The person who tells you stars don’t matter didn’t watch Alabama hold off a very good Clemson team with the best player in the country (yeah, I said it) at quarterback.
When Clemson had a refreshed and healthy first team they were Alabama’s equal for the most part. But when Nick Saban could freely rotate a second team defense that includes five-star prospects Rashaan Evans and Jonathan Allen, the balance of the game changed.
And when one of the second-team defensive linemen wasn’t getting the job done, Da’Shawn Hand moved up from the third team. Hand was rated as the second-best defensive player in the nation in the class of 2014 (Texas A&M’s Myles Garrett was No. 1) and he has to fight to see the field.
Clemson was legitimate. Don’t believe otherwise. This wasn’t an LSU team trying to win with a quarterback who couldn’t throw a forward pass or a Notre Dame team completely unprepared for the moment.

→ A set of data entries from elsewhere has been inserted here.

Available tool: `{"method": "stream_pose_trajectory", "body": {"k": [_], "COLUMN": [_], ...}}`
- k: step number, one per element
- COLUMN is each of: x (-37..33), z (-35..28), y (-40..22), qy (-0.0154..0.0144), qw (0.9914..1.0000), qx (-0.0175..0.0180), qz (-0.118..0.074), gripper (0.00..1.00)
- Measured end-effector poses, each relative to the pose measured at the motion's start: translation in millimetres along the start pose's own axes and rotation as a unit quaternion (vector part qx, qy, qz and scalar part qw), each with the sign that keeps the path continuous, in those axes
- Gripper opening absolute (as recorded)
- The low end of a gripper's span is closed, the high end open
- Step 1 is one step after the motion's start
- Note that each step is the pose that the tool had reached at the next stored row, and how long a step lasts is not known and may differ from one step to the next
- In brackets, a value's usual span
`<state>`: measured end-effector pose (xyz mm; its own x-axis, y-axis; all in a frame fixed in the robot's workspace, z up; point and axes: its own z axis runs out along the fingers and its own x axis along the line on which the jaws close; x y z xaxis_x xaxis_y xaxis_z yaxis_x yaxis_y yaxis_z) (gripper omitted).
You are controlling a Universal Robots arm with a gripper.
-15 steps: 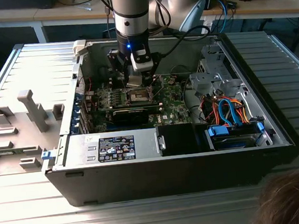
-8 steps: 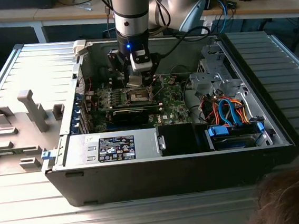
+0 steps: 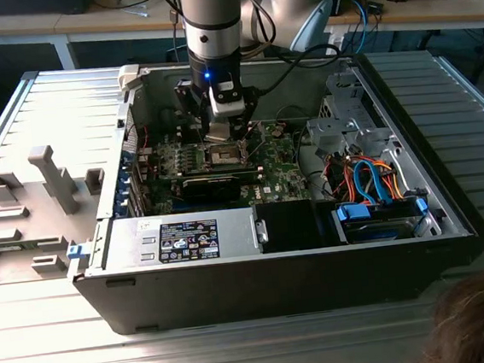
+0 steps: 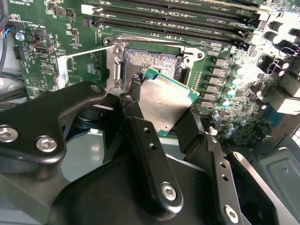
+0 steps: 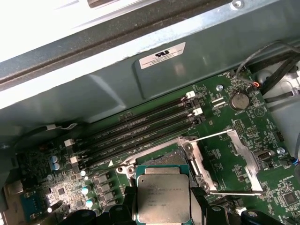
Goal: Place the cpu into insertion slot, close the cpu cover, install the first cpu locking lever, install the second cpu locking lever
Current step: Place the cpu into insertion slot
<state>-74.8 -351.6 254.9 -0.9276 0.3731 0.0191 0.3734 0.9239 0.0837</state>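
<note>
There was one flat square silvery-tan cpu (image 5: pixel 163 199), one square silver-rimmed insertion slot (image 4: pixel 152 58), four long black memory slots (image 5: pixel 140 123), two thin silvery wire levers (image 5: pixel 213 135), one round silver coin battery (image 5: pixel 240 100) and one open dark computer case (image 3: pixel 277 281).

The cpu (image 4: pixel 164 101) — a flat square chip with a silvery-tan top and green rim — hung tilted just above the insertion slot (image 4: pixel 152 58), pinched between the black fingers (image 4: pixel 140 131). The slot's pin field lay bare; the silvery cpu cover (image 5: pixel 247 157) stood swung open beside it.
</note>
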Motion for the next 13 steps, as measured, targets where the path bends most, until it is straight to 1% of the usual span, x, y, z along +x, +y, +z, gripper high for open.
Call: {"method": "stream_pose_trajectory", "body": {"k": [13], "x": [0.0], "z": [1.2], "y": [-0.1], "qy": [-0.0014], "qw": [0.99986], "qx": [-0.0003], "qz": [0.016], "gripper": [0.54]}}
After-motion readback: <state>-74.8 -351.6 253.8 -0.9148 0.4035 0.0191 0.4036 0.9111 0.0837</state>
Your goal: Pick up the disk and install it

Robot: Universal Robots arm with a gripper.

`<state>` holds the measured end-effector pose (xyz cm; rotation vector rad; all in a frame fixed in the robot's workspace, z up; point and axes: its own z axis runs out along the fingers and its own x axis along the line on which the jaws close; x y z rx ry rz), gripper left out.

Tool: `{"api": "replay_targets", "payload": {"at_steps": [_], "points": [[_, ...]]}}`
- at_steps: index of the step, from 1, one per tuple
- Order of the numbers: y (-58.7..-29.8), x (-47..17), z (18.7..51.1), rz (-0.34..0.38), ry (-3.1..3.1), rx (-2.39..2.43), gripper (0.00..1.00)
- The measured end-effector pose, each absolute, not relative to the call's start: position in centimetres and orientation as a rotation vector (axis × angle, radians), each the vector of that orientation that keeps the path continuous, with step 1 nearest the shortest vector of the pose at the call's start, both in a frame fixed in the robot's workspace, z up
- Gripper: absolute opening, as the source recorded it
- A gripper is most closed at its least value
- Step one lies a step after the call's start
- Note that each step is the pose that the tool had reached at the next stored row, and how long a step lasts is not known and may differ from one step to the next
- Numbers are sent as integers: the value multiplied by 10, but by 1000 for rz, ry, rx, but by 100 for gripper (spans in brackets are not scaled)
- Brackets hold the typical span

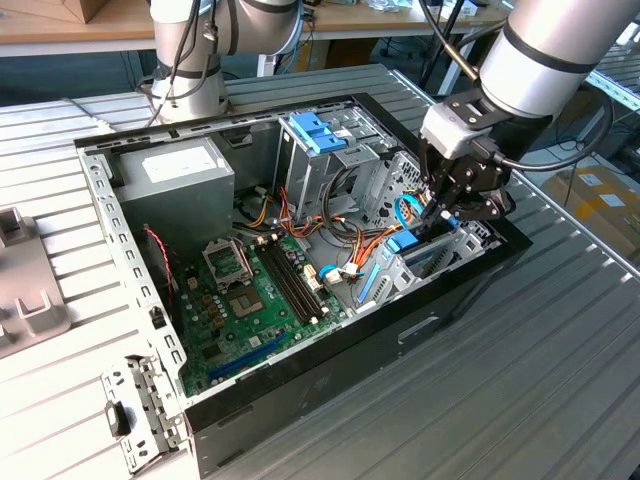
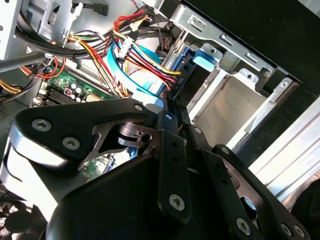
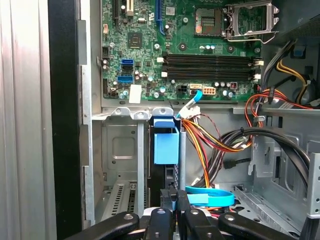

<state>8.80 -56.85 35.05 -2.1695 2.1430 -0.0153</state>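
Note:
The disk [image 3: 166, 145] stands on edge in a narrow metal bay [image 3: 120, 150] at the case's side wall, its blue end tab toward the motherboard. Its dark body and blue rail [image 2: 192, 75] run between the bay's plates. In the exterior view the disk [image 1: 403, 241] sits low in the case corner on the exterior view's right. My gripper [image 3: 174, 202] reaches down into that bay, fingers drawn close on the disk's thin blue edge. In the second wrist view the gripper [image 2: 170, 102] pinches the near end of the disk. In the exterior view the gripper [image 1: 437, 212] hangs just above it.
Red, yellow and orange wires [image 3: 210, 140] and a blue flat cable [image 3: 210, 196] crowd the bay's side. The green motherboard [image 1: 250, 300] fills the case floor. A grey power-supply box [image 1: 175, 170] and a drive cage with a pale blue latch [image 1: 318, 130] stand at the back.

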Motion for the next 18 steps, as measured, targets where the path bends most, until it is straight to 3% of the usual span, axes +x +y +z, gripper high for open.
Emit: {"api": "replay_targets", "payload": {"at_steps": [16,18], "points": [[-568,89,344,-8,2143,-2169,16],[-568,89,344,-7,2143,-2169,24]]}}
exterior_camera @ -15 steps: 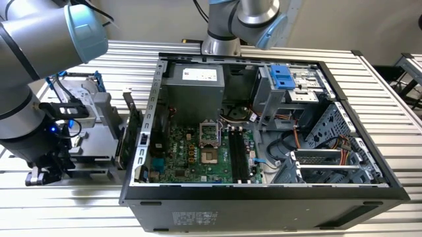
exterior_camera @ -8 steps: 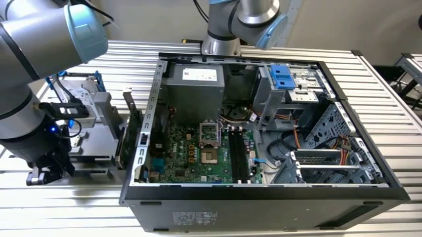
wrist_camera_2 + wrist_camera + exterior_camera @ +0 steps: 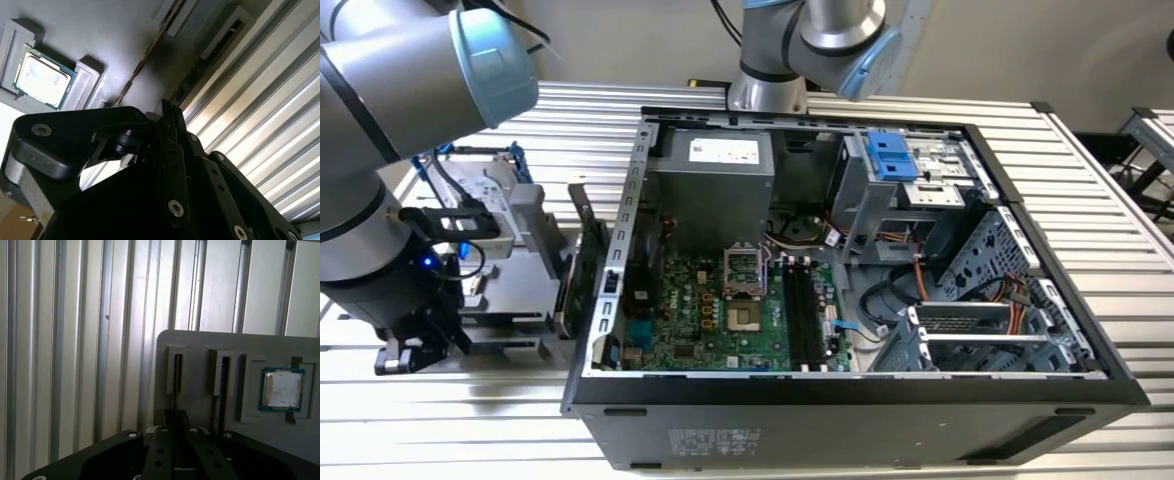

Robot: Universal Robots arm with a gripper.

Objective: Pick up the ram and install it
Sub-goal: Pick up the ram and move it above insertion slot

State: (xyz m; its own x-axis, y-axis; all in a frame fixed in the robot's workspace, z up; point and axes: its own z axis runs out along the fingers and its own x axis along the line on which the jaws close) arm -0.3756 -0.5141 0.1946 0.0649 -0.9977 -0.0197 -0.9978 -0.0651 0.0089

The Tigers wanted this game. They wanted Alabama. They didn’t want to deal with any “what if” questions. It was going to be No. 1 vs. No. 2 with everything on the line.
But Clemson had a slimmer margin of error. The Tigers couldn’t afford injuries to their top guys. Mackensie Alexander needed to be 100 percent, but he could only go for a quarter and a half before his hamstring gave way. Shaq Lawson had to be used strategically because he couldn’t play a normal rotation of snaps on his sprained MCL.

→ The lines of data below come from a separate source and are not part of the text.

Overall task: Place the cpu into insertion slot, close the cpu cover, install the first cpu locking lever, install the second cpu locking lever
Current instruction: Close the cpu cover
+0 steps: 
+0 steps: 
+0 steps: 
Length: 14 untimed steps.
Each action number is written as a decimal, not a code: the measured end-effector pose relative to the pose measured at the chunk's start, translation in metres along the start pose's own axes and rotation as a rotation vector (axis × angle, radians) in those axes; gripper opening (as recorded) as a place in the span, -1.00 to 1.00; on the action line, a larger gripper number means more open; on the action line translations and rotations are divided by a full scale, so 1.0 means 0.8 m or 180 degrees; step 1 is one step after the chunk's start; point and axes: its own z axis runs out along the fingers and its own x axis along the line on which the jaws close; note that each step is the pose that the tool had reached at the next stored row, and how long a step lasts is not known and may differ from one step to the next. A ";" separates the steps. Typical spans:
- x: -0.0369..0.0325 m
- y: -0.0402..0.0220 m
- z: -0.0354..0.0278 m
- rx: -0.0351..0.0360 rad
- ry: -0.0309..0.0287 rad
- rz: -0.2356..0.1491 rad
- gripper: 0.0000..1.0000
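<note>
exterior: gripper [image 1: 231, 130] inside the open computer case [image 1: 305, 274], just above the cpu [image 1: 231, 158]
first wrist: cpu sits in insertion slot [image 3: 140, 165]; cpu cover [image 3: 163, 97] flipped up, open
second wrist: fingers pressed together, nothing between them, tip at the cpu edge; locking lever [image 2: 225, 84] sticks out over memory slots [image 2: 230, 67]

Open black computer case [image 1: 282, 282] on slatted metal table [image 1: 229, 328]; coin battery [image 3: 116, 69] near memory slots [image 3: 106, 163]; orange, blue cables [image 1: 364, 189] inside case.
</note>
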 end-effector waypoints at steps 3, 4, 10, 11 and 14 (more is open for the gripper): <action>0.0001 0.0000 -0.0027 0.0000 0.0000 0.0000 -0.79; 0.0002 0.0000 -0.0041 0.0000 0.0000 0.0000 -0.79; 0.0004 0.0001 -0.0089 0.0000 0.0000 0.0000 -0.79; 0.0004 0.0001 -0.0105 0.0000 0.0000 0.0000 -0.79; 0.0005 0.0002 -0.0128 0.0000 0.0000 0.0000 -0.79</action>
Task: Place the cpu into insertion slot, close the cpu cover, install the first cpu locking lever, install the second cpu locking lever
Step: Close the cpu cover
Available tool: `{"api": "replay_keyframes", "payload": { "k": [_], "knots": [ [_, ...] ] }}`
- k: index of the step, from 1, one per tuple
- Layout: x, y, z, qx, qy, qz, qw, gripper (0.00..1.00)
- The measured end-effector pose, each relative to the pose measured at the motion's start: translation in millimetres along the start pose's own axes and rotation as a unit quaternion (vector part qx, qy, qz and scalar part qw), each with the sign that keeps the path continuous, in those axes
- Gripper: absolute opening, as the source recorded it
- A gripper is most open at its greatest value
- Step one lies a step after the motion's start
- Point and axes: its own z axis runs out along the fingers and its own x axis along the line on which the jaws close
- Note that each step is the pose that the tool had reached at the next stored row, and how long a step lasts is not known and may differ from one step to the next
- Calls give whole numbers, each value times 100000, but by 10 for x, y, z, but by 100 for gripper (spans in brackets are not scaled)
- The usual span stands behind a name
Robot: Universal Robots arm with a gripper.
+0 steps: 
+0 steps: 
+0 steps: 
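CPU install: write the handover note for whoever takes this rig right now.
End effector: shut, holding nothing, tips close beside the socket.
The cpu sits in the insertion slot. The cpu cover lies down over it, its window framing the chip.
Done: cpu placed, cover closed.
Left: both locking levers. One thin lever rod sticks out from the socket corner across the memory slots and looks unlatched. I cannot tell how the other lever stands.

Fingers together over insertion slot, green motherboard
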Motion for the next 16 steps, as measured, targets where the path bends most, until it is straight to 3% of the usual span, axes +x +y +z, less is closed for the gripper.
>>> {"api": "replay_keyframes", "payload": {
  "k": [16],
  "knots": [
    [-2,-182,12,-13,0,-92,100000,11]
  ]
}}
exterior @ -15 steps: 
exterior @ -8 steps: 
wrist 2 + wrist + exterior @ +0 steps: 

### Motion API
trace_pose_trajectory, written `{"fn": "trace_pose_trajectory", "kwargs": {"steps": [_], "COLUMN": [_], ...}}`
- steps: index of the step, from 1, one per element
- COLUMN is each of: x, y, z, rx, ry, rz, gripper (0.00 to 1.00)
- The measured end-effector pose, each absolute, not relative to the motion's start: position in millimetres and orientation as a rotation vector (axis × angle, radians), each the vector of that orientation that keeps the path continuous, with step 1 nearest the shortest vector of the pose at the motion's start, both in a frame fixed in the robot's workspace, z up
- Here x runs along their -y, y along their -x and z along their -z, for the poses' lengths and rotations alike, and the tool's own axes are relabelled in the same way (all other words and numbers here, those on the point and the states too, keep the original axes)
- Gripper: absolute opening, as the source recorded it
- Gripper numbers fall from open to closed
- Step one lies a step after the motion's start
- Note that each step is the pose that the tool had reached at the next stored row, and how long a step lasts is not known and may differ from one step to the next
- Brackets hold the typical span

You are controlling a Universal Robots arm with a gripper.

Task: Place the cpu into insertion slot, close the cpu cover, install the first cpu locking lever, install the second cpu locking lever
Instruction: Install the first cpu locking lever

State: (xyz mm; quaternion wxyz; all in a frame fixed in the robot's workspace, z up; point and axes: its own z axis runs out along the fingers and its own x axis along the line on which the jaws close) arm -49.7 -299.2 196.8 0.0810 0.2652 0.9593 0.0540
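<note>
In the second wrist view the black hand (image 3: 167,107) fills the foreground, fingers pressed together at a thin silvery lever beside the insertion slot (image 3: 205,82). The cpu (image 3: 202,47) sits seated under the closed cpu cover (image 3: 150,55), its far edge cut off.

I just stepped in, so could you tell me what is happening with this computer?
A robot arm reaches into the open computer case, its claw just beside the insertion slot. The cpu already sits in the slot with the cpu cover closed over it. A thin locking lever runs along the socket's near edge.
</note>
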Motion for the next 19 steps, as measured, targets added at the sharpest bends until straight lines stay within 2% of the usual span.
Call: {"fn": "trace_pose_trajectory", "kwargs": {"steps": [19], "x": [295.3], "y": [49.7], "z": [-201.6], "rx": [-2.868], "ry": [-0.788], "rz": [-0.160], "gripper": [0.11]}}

Then Artavis Scott got nicked up. And Wayne Gallman. And Ben Boulware. And they had to play through their injuries. The talent behind them wasn’t as good and wouldn’t hold up in this game. If Dabo Swinney said Clemson’s victory over Notre Dame earlier in the season was about “bringing your own guts,” on Monday the Tigers needed their own guts and then an extra set on loan from others to survive.

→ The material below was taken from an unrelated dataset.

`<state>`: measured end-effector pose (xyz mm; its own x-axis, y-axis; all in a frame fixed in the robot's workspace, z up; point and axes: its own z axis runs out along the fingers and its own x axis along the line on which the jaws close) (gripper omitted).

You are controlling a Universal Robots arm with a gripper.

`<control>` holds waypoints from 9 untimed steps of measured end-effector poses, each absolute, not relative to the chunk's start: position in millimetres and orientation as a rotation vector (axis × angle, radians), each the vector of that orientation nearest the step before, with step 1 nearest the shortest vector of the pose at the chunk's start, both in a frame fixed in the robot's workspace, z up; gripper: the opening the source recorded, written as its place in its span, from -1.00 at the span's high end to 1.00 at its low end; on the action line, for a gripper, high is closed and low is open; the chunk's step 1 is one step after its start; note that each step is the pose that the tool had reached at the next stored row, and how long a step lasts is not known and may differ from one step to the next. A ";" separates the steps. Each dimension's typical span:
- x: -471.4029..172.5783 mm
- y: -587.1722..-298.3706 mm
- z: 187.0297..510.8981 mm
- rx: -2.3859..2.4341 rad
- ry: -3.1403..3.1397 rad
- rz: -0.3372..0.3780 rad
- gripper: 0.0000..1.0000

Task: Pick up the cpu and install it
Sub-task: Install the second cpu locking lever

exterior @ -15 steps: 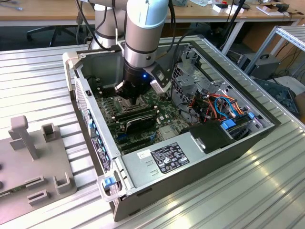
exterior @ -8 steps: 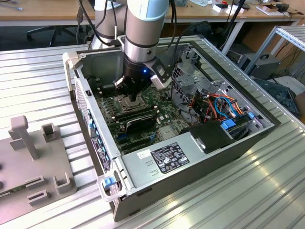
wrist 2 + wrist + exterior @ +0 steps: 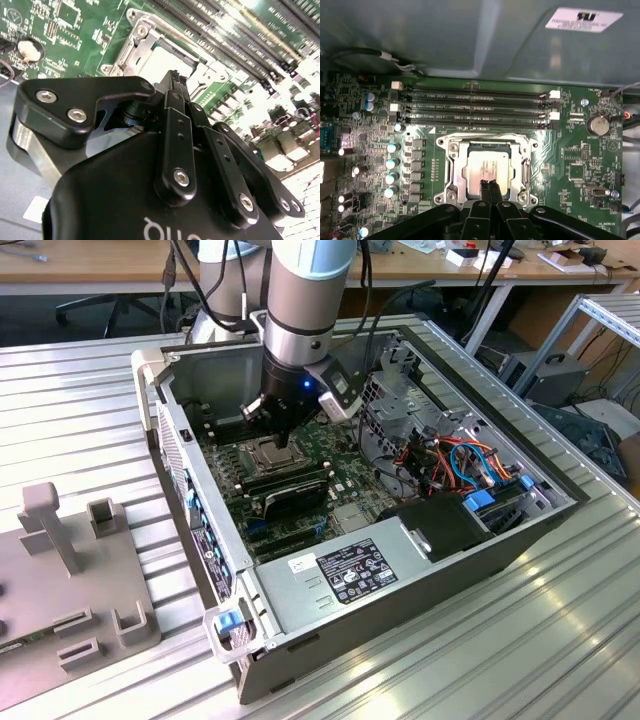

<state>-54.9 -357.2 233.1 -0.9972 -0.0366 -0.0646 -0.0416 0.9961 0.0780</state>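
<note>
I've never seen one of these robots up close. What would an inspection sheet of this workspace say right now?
Surface: ribbed metal table carrying an open computer case.
Job's things: cpu lying flat inside the socket frame on the motherboard.
Clutter: grey fixture block at the exterior view's left.
Grippers: gripper directly over the cpu, jaws closed together, tips at its top.
Cables: coloured wire bundle inside the case.
Surroundings: wooden desks behind.
</note>
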 end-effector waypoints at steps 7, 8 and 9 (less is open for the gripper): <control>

You can put 12 to 15 of the top programs in the nation together and the top 30 to 35 players on the roster will be about equal across the board. It’s the next 50 guys on scholarship that separate the good teams from the championship ones.
That’s where Alabama wins. Many of its next 50 guys on scholarship are elite football players.
Take Kenyan Drake for example. He would be a superstar at many other programs, but at Alabama he has to make his difference on special teams and as a third-down back. So in the fourth quarter as Clemson’s coverage team is searching for a second wind, Drake takes a kickoff to the house.
Alabama scored 21 points in the first three quarters and 24 points in the fourth. They had the fresher legs. They had the talent advantage. Clemson was forced to rely on guys playing at 50-60 percent health while Alabama could control and change the speed of the game with fresh second-team players who provided little if any drop off in talent.
That’s why the Tide are champions. They had the fresh legs and more healthy bodies. They had five-star backups to spell five-star starters when needed. And they had O.J. Howard (the nation’s top-rated tight end in 2013) playing the game of his life.
It was too much for Clemson. It would have been too much for anyone.